Select, from the data, each line where "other" occurs.

▸ Data provided:
##########
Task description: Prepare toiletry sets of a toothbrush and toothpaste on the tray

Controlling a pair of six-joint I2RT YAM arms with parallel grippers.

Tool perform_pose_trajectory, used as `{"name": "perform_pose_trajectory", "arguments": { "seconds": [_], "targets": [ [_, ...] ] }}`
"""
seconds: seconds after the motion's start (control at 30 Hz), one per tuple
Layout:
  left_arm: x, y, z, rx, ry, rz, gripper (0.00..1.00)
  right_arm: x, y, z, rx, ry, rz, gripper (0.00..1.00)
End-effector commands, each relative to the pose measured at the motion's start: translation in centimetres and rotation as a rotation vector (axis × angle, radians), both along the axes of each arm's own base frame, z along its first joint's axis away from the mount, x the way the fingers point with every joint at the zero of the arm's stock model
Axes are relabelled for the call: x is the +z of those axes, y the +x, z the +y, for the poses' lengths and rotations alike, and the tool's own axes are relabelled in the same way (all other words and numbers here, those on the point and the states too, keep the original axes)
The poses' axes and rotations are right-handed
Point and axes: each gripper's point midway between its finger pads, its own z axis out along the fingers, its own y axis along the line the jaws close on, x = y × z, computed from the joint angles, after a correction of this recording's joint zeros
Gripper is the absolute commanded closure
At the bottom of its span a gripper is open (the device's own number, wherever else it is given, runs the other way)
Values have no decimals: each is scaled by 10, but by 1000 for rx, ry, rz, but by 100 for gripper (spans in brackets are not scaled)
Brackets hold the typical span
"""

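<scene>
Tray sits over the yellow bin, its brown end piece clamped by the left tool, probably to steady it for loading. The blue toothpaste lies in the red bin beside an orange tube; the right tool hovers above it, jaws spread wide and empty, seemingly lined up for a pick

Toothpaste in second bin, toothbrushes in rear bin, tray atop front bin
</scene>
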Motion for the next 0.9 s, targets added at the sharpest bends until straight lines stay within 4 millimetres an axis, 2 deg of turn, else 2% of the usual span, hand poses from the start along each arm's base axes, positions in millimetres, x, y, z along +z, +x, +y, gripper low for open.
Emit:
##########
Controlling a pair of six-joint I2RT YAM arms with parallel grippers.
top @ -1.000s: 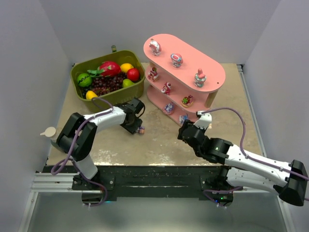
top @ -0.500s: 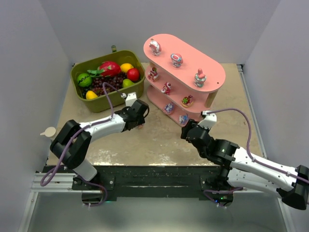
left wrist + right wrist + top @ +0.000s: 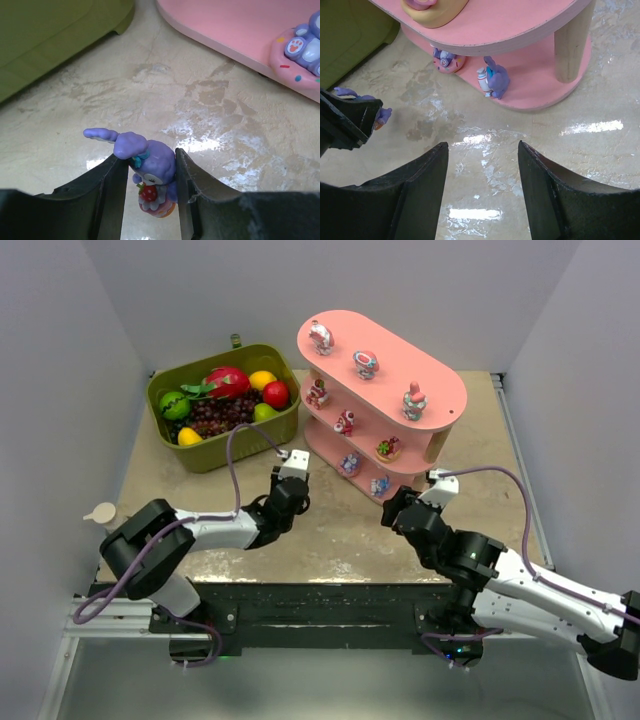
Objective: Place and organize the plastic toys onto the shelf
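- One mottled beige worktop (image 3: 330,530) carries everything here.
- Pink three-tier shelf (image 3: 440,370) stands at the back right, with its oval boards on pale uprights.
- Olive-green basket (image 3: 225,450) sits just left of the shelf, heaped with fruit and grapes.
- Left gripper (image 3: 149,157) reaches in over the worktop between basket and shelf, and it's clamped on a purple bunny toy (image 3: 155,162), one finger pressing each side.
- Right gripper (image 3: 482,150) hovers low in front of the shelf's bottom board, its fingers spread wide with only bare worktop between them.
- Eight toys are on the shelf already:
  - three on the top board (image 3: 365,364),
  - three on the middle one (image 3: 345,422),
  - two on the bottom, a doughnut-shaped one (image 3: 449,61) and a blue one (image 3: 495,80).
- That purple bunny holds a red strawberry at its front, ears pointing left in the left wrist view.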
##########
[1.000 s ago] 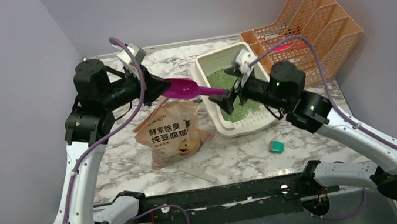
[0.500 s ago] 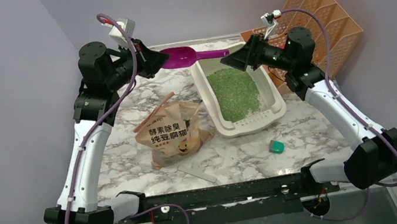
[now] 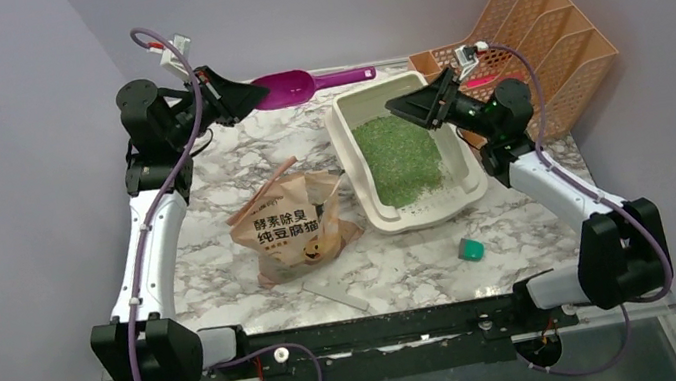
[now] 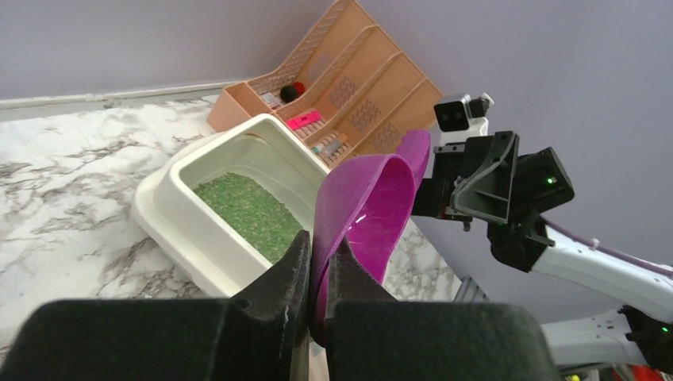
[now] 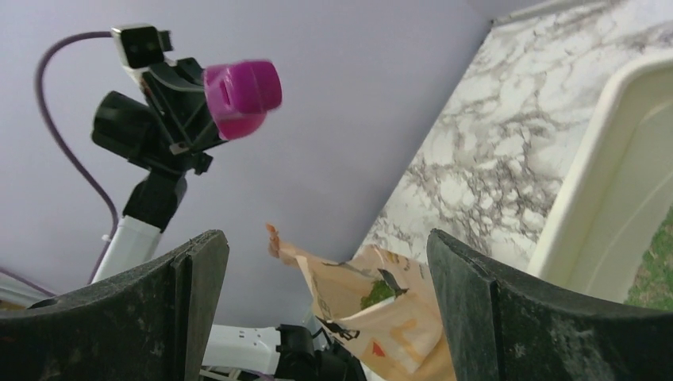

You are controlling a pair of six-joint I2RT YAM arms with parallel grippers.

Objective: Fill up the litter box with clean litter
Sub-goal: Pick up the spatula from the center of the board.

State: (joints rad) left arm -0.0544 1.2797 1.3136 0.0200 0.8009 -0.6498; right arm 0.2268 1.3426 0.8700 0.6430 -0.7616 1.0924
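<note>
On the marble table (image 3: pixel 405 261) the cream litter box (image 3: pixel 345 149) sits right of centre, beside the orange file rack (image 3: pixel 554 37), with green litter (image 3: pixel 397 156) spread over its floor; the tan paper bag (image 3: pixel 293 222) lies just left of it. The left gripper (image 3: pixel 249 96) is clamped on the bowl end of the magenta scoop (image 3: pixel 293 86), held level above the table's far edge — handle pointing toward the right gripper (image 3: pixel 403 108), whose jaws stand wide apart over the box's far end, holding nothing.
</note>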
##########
▸ Exercise answer:
Axes are relabelled for the call: x is the +z of those axes, y the +x, z the +y, for the poses' lengths and rotations alike, and the tool's own axes are relabelled in the same way (all other words and numbers here, those on the point and the states too, keep the original axes)
At the bottom of its span a gripper is open (the device's own number, wherever else it is given, runs the other way)

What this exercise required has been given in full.